→ INSTRUCTIONS FOR THE TASK: This exercise calls for an exact copy of the listing, with no pictures kept.

↓

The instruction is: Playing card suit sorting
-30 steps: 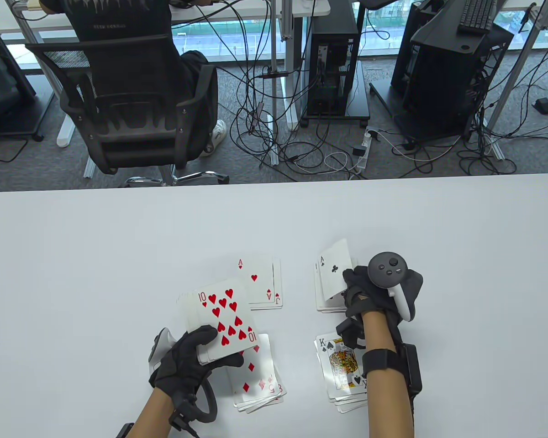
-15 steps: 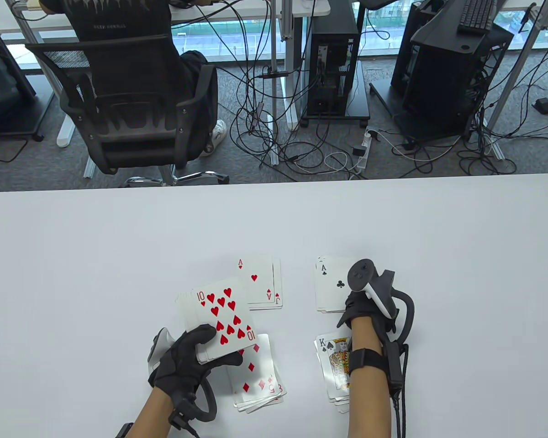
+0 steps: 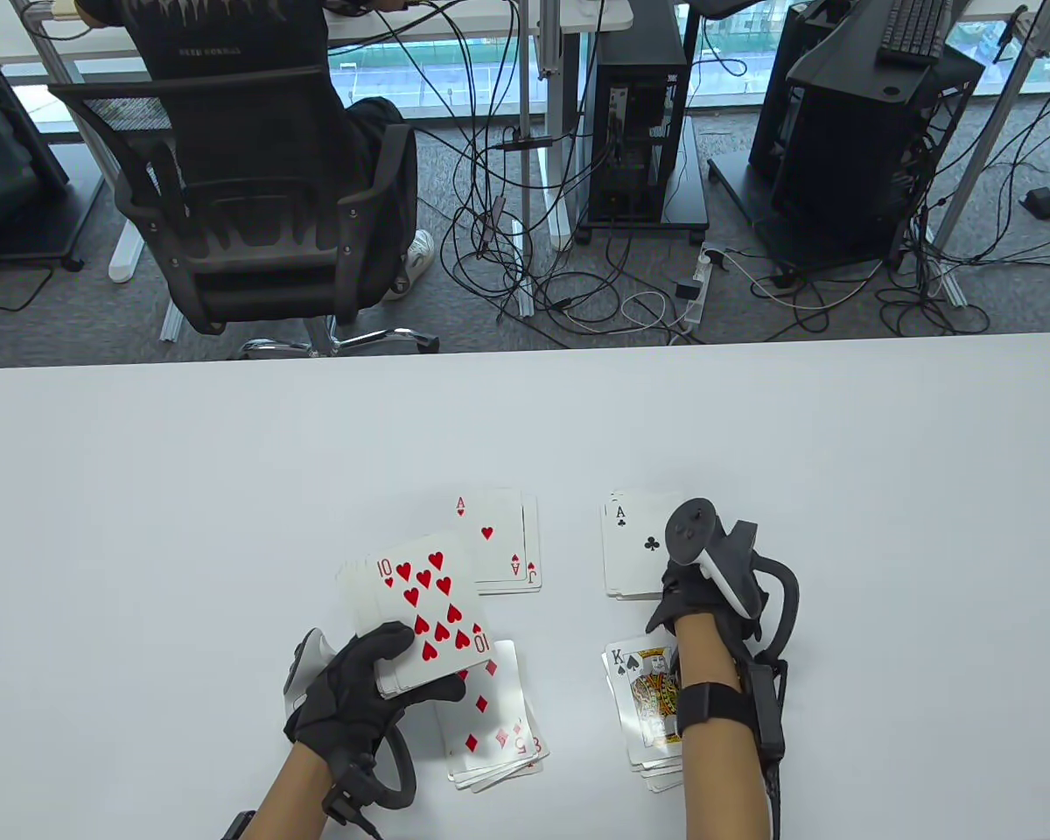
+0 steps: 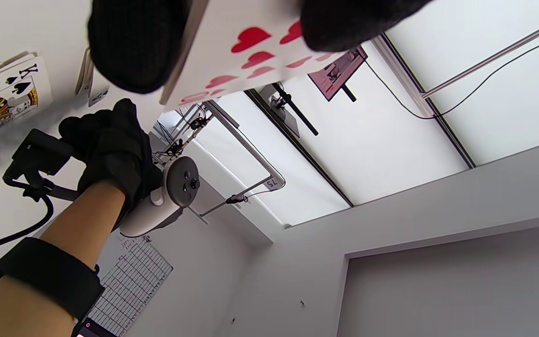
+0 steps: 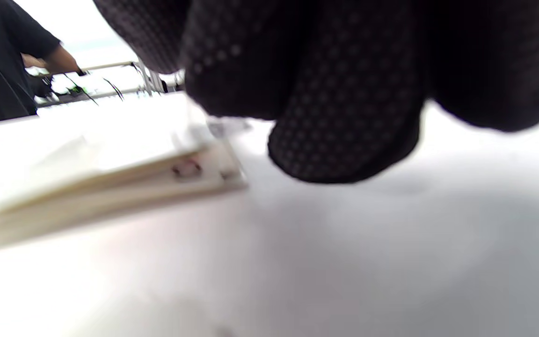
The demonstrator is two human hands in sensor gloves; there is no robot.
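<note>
Cards sit in four piles near the 6 o'clock side of the white bench (image 3: 227, 455). The heart pile (image 3: 500, 544) with an ace on top is at 12 o'clock from the left hand (image 3: 350, 691). The club pile (image 3: 640, 544), ace up, lies to its right, with a bare strip of bench between them. The diamond pile (image 3: 499, 726) is under and just beside the left hand. The spade pile (image 3: 646, 700), king on top, is partly hidden by the right forearm.

The left hand's fingers and thumb curl around a held stack of cards (image 3: 424, 612) with the ten of hearts showing, lifted over the diamond pile. The right hand (image 3: 696, 599) is at the near right corner of the club pile; its fingers (image 5: 344, 117) are bent down close to the bench by the pile's edge, holding nothing.

Lots of open bench lies toward 9, 12 and 3 o'clock. Past the far edge are an office chair (image 3: 254, 201) with a person in it, computer towers (image 3: 639, 114) and tangled cables (image 3: 577, 289).
</note>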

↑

→ RESULT OF THE TASK:
The instruction is: Playing card suit sorting
-30 steps: 
-15 steps: 
+0 steps: 
+0 steps: 
+0 steps: 
The demonstrator is two human hands in sensor gloves; there is no robot.
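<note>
Cards sit in four piles near the 6 o'clock side of the white bench (image 3: 227, 455). The heart pile (image 3: 500, 544) with an ace on top is at 12 o'clock from the left hand (image 3: 350, 691). The club pile (image 3: 640, 544), ace up, lies to its right, with a bare strip of bench between them. The diamond pile (image 3: 499, 726) is under and just beside the left hand. The spade pile (image 3: 646, 700), king on top, is partly hidden by the right forearm.

The left hand's fingers and thumb curl around a held stack of cards (image 3: 424, 612) with the ten of hearts showing, lifted over the diamond pile. The right hand (image 3: 696, 599) is at the near right corner of the club pile; its fingers (image 5: 344, 117) are bent down close to the bench by the pile's edge, holding nothing.

Lots of open bench lies toward 9, 12 and 3 o'clock. Past the far edge are an office chair (image 3: 254, 201) with a person in it, computer towers (image 3: 639, 114) and tangled cables (image 3: 577, 289).
</note>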

For this exercise, nothing further remains to be done.